In the United States, at the moment, there is no party with the size, apparatus, military muscle, or violent ruthlessness of Lenin’s Communist Party.  What we do have, in the Gnostic cult of Critical Race Theory, is a party line in search of a Party, an ideology as shrill, intolerant, and simple-minded as that of Lenin.  And its sweep through the political class, journalism, the federal government, schools and universities, churches, and corporate HR departments gives every appearance of a corporate mind coming to consciousness and attempting to assemble for itself a body.  Not by way of violent takeover, but by a kind of voluntary euthanasia of independent corporate persons, as they happily make of themselves the organs of this new entity which will rid the world of “whiteness,” “patriarchy,” “heteronormativity” and other objects of egalitarian hatred, as Lenin sought to rid the world of the bourgeois.

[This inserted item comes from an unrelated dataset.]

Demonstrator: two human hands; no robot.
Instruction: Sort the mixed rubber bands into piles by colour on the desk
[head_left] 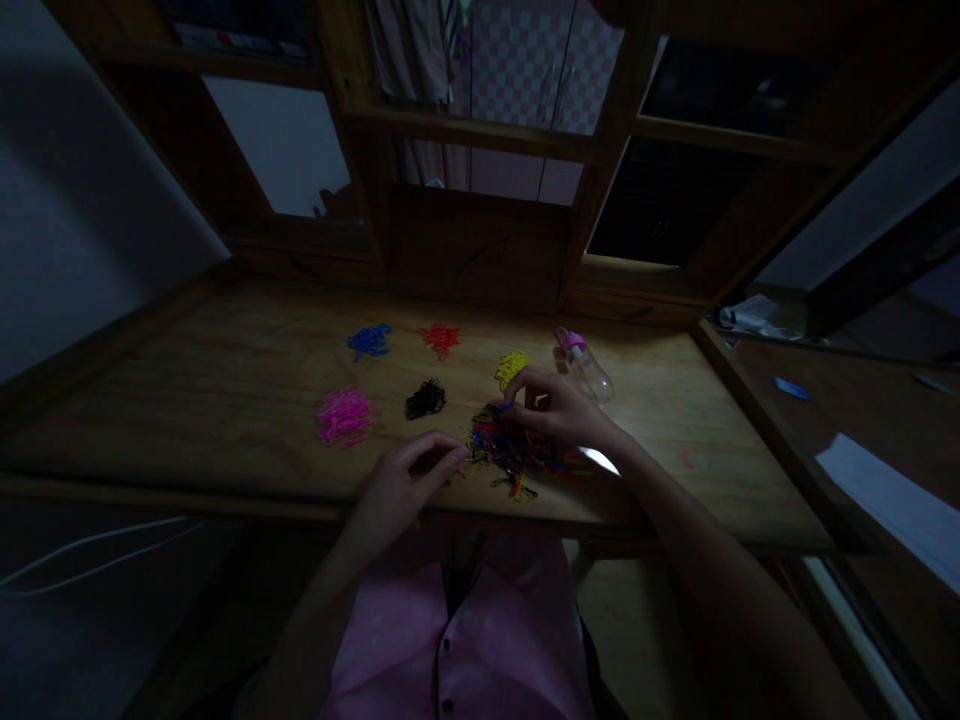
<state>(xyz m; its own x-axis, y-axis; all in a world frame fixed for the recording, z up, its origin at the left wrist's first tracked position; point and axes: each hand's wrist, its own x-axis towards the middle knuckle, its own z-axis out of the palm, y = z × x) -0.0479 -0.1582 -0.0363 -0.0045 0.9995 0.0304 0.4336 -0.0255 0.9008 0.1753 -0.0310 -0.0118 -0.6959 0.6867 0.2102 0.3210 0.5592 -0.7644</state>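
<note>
A mixed heap (pixel 525 445) of small, thin plastic pieces in red, blue, black and yellow lies near the table's front edge. Over its upper part, my right hand (pixel 559 405) is closed in a pinch, with a bit of blue at the fingertips. My left hand (pixel 412 480) pinches thumb and finger together by the heap's left edge; what is between them is too small to make out. Single-colour piles lie beyond: yellow (pixel 511 368), black (pixel 426 399), red (pixel 441 340), blue (pixel 370 341) and pink (pixel 344 416).
A clear bottle with a pink cap (pixel 574 341) lies on its side behind my right hand. The wooden table (pixel 225 400) backs onto a shelf unit (pixel 480 245). To the right, a white paper sheet (pixel 892 500) rests on another surface. The light is dim.
</note>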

Whether this new “corporate psychopath” will in fact arise, and precisely what form it will take if it does, remain to be seen.  But as fallible corporate persons, like human persons, become increasingly infected with madness and evil, the one infallible corporate person that is the Church must get her bearings so that she might more effectively resist them.  For though she cannot die, she can become sick, to the extent that the human beings who make up her body are faithless, feckless, cowardly, and muddleheaded.  There can be only one proper response to the fanatical imposition of error and immorality to which our institutions are being increasingly given over.  It is not dialogue, and it is not fleeing for fear of the wolves, but rather holy intransigence in defense of orthodoxy and sanctity, born of faithful confidence in the Church’s divine Spouse, who will never leave her nor forsake her.